Section 124 of the Decedent Estate Law does not purport to eliminate this ceiling imposed on the widow’s intestate share by section 18 (subd. 1, par. [a]). It merely apportions the estate taxes to the various beneficiaries in proportion to the amounts which they receive, unless the will otherwise directs. Here the will contains no contrary direction, but there is no part of the estate taxes to be apportioned against the widow’s elective share for the reason that what she receives has not increased the estate taxes due to the recently enacted Federal and State tax exemptions. Nothing in my view of the case prevents the widow from obtaining complete estate tax exemption for her share in the estate, nor is she required by section 124 to bear any part of the estate taxes imposed upon the estate. Section 124 does not apply to her at all.
Nothing in the widow’s tax exemptions nor in section 124 purports to change the language of section 18 (subd. 1, par. [a]) which creates the widow’s right to take against the will, and defines the amount of her elective share by limiting it to one half of the decedent’s net estate after any estate taxes. The amount of estate taxes to be deducted before dividing by two is materially less than it would have been if she had not exercised her election, and her half of the net estate is thereby increased, nor is her share required to assume any part of the estate taxes after it has been computed. Nevertheless it seems to me that there is no other method of arriving at the amount of her intestate share than by dividing the decedent’s net estate by two after deducting the taxes as reduced by the widow’s election. The estate taxes are not imposed by the tax laws on particular legacies, but on the estate as a whole.
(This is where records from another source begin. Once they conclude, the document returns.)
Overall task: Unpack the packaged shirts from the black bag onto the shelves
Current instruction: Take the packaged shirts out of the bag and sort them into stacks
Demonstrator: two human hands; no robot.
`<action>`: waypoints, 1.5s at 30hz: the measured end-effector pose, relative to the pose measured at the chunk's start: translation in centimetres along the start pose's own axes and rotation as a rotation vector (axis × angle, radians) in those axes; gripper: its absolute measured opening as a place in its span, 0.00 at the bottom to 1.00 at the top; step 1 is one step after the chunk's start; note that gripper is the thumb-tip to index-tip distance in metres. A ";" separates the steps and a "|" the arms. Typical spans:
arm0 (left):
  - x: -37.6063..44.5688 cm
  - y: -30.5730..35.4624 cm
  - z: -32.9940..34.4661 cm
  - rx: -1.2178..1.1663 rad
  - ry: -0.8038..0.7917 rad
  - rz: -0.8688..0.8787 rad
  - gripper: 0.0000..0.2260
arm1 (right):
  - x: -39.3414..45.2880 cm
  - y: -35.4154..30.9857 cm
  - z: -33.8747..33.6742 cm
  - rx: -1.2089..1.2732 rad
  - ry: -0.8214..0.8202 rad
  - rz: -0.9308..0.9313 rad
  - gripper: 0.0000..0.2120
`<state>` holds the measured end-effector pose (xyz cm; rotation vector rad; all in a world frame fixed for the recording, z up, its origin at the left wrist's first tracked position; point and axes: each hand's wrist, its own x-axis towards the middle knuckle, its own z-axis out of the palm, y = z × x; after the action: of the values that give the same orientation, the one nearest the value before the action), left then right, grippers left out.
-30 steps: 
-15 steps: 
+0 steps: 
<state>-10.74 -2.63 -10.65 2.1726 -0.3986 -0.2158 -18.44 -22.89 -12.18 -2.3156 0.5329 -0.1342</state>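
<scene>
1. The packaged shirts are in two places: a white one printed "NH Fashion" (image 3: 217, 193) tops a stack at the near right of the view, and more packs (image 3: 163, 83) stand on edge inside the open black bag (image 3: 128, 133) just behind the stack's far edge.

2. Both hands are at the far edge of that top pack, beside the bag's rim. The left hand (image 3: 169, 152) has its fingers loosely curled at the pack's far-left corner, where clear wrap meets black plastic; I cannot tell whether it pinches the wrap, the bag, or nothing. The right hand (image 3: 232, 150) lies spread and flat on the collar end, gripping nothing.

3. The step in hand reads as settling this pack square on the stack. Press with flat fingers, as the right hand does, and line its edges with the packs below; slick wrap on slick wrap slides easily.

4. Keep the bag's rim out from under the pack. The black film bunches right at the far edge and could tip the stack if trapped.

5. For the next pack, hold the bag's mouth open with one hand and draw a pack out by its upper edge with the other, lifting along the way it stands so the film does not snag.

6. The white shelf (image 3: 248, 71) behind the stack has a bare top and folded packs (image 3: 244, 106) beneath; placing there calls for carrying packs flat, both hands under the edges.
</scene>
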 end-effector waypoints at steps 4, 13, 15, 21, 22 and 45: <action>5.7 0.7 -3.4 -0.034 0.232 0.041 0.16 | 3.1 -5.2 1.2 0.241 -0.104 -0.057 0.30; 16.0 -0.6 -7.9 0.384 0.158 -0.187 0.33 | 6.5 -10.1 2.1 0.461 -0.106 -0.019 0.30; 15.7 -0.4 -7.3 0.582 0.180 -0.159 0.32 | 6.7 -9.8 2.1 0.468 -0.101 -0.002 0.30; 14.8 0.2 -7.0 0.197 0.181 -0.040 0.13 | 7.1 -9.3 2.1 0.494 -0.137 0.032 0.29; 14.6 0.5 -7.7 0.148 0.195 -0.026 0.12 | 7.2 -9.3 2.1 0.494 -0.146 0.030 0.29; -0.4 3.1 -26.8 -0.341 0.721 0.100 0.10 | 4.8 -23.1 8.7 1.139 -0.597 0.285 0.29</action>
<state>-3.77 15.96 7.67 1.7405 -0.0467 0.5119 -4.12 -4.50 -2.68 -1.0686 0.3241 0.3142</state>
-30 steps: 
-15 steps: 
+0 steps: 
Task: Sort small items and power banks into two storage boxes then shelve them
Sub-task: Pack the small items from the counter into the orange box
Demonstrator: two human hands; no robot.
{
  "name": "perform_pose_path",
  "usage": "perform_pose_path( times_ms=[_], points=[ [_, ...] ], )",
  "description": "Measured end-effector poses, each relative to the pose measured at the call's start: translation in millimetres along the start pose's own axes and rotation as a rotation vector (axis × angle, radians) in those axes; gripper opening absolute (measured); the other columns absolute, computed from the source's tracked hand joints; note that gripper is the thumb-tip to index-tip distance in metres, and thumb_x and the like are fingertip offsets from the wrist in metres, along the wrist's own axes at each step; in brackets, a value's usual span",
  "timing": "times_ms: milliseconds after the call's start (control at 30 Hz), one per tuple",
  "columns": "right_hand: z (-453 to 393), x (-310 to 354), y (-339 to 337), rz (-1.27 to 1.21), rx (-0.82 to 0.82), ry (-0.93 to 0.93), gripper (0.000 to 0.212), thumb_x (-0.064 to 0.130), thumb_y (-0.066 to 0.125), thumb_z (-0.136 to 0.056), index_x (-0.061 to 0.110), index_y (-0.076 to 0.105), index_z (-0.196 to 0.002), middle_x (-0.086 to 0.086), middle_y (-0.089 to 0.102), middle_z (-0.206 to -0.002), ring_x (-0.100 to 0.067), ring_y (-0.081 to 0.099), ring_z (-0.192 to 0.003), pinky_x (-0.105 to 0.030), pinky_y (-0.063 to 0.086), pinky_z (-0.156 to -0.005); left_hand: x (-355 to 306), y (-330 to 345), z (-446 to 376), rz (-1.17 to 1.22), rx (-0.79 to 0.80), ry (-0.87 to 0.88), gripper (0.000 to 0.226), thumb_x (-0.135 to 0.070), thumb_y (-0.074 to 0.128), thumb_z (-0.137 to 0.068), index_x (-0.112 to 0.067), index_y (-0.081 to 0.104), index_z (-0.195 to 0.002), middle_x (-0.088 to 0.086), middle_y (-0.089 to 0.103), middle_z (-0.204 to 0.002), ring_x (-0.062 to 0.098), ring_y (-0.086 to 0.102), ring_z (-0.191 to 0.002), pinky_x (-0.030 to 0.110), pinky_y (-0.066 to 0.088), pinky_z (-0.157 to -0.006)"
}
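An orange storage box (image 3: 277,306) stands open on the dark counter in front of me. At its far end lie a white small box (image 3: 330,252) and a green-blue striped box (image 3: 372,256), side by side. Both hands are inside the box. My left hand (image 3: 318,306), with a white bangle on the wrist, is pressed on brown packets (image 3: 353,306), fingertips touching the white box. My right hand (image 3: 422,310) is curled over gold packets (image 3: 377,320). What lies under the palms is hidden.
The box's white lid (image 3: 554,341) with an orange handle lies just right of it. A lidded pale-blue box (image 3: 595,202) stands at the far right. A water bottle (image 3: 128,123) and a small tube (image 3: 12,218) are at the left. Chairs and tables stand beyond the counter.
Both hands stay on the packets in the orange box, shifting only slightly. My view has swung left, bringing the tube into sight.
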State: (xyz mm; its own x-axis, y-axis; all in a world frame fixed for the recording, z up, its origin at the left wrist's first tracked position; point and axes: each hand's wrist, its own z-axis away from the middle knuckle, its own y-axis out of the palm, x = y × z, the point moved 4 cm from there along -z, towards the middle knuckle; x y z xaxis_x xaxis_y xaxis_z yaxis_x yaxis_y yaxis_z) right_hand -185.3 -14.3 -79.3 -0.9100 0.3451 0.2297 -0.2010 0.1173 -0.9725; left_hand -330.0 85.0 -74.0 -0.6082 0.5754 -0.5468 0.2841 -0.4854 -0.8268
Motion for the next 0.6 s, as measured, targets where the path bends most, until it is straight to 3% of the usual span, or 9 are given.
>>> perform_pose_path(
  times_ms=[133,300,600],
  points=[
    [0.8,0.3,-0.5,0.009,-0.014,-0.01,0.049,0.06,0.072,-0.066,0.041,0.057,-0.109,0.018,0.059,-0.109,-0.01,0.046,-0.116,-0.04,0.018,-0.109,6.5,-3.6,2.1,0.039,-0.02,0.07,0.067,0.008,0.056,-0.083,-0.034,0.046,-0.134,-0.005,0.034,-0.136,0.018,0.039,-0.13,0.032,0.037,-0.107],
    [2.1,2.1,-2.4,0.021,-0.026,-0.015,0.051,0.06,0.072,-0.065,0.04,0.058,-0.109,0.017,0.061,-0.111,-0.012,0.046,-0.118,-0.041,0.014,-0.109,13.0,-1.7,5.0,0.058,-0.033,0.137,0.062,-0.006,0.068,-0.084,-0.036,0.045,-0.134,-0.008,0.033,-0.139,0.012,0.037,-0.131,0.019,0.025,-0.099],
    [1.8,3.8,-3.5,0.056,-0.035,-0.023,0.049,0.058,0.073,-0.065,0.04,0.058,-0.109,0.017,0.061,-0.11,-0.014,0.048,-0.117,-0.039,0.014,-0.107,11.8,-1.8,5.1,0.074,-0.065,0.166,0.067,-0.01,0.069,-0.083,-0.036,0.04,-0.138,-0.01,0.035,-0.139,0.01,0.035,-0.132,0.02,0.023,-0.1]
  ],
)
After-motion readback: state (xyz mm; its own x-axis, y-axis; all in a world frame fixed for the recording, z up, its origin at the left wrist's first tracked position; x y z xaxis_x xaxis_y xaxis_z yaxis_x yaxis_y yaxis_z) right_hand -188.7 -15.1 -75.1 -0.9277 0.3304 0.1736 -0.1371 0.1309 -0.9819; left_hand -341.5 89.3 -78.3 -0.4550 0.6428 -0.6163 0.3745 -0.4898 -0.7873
Section 18 *291(subd. 1, par. [a]) is not a taxing statute, as Mr. Justice Callahan pointed out at the Appellate Division. It provides a formula for determining the amount of the widow’s intestate share. I do not understand how this formula can be changed except by amendment to the statute. The words 1 ‘ after * * * any estate tax” cannot be construed as meaning “before any estate taxes ” except by legislative action. Unless they are thus altered, there is no way to apply the formula except by deducting the estate taxes before computing the widow’s share. It was so held in Matter of Ryan (280 App. Div. 410). Whether the estate taxes to be deducted before computing the widow’s intestate share shall be limited to such as accrue by reason of decedent’s actual estate where the taxable estate includes inter vivas trusts, or similar items, is a different question which is not presented by the facts of this case that should be reserved for decision when it arises.
The order appealed from should be modified to accord with the method for computation of the widow’s share set forth in the petition, as voted by Mr. Justice Callahan at the Appellate Division, with whose dissenting opinion I am in agreement.
Conway, Desmond, Dye and Fuld, JJ., concur with Lewis, Ch. J.; Van Voobhis, J., dissents in opinion in which Froessel, J., concurs.
Order affirmed.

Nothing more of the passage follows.